Supplied material:

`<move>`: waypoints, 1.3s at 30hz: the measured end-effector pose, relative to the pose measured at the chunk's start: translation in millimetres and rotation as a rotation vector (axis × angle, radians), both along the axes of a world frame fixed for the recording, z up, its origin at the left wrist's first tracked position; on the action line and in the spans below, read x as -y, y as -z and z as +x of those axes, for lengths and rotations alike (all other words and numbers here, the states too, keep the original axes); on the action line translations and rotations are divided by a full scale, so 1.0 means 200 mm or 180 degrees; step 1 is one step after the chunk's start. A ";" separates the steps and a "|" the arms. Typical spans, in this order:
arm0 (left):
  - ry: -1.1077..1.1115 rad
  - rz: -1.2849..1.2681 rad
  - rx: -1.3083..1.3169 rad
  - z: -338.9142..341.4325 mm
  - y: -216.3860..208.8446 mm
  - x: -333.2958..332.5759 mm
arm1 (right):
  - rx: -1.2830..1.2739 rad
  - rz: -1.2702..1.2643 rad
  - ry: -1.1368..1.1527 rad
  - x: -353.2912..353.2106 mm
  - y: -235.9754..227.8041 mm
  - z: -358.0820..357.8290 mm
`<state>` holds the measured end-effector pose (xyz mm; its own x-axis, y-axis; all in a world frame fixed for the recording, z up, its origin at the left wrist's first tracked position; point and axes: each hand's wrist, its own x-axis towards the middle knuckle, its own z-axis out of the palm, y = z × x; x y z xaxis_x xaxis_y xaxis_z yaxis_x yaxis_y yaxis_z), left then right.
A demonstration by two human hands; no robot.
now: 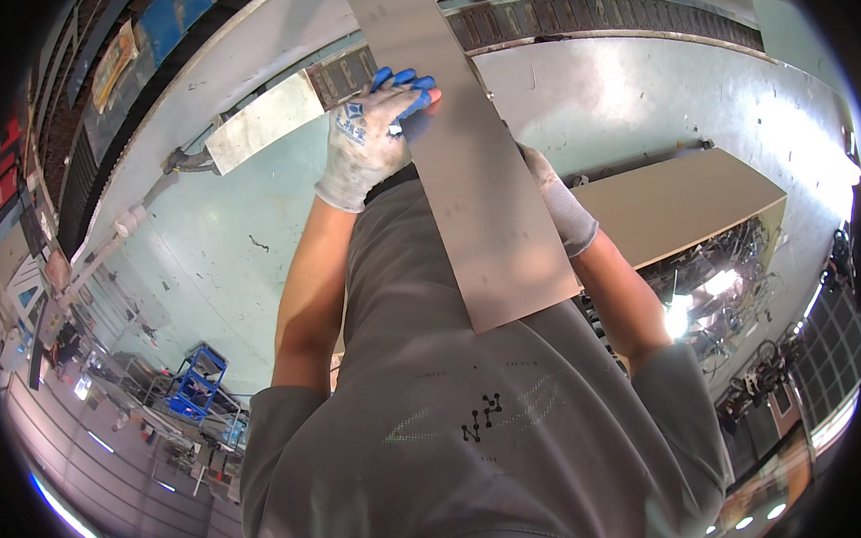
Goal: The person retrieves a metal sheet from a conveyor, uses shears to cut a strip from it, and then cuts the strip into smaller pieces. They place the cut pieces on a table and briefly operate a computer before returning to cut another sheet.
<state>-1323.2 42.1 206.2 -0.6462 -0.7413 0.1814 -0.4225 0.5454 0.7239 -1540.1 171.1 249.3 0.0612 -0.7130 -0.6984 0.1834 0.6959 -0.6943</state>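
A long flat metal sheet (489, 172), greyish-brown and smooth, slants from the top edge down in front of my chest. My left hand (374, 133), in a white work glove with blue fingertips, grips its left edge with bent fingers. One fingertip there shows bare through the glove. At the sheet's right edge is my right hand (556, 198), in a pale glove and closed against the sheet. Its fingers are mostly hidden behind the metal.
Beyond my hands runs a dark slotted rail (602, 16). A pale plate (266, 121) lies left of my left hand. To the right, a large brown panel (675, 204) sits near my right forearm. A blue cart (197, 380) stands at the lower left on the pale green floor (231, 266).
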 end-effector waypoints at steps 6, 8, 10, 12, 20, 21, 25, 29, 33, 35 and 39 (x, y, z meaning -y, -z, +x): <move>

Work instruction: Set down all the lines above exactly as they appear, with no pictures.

Completed exercise:
`<move>`: waypoints, 1.3s at 30hz: the measured end-effector pose, relative to the pose measured at the chunk's start: translation in millimetres and rotation as a rotation vector (axis × angle, radians), both along the axes of a world frame fixed for the recording, z up, its origin at the left wrist's first tracked position; on the action line and in the spans below, read x as -y, y as -z and z as +x of those axes, for lengths and rotations alike (all other words and numbers here, the states too, keep the original axes); on the action line translations and rotations are divided by a full scale, so 1.0 means 200 mm or 180 degrees; step 1 is one step after the chunk's start. A ";" separates the steps and a "|" the arms. Typical spans, in this order:
arm0 (left):
  - ry: -1.1077..1.1115 rad
  - rz: -1.2849..1.2681 rad
  - rx: -1.3083..1.3169 rad
  - z: -338.9142..341.4325 mm
  - y: -216.3860..208.8446 mm
  - x: -333.2958..332.5759 mm
arm1 (right):
  - rx: -1.2830..1.2739 rad
  - rz: -1.2702..1.2643 rad
  - ry: -1.1368..1.1527 rad
  - x: -353.2912..353.2106 mm
  - y: -235.9754..227.8041 mm
  - z: -358.0820..357.8290 mm
`<state>` holds the measured end-effector pose (xyz mm; its own x-axis, y-axis; all in a world frame fixed for the recording, z up, its origin at the left wrist's first tracked position; point and axes: each hand's wrist, its own x-axis towards the middle knuckle, its own z-axis out of the palm, y = z × x; x y z xaxis_x xaxis_y xaxis_z yaxis_x yaxis_y yaxis_z), left then right.
A demonstration by two human hands; no robot.
now: 
Goal: The person retrieves a metal sheet from a conveyor, uses shears to cut a strip from it, and then cuts the strip into smaller pieces. They place the cut pieces on a table and briefly operate a computer before returning to cut another sheet.
<state>-1323.2 42.1 206.2 -0.6462 -0.7413 0.1814 -0.4225 0.5454 0.7239 -1540.1 171.1 249.3 0.0612 -0.7130 -0.6984 0.1834 0.6959 -0.6943</state>
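A long flat metal sheet (489, 172), greyish-brown and smooth, slants from the top edge down in front of my chest. My left hand (374, 133), in a white work glove with blue fingertips, grips its left edge with bent fingers. One fingertip there shows bare through the glove. At the sheet's right edge is my right hand (556, 198), in a pale glove and closed against the sheet. Its fingers are mostly hidden behind the metal.
Beyond my hands runs a dark slotted rail (602, 16). A pale plate (266, 121) lies left of my left hand. To the right, a large brown panel (675, 204) sits near my right forearm. A blue cart (197, 380) stands at the lower left on the pale green floor (231, 266).
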 end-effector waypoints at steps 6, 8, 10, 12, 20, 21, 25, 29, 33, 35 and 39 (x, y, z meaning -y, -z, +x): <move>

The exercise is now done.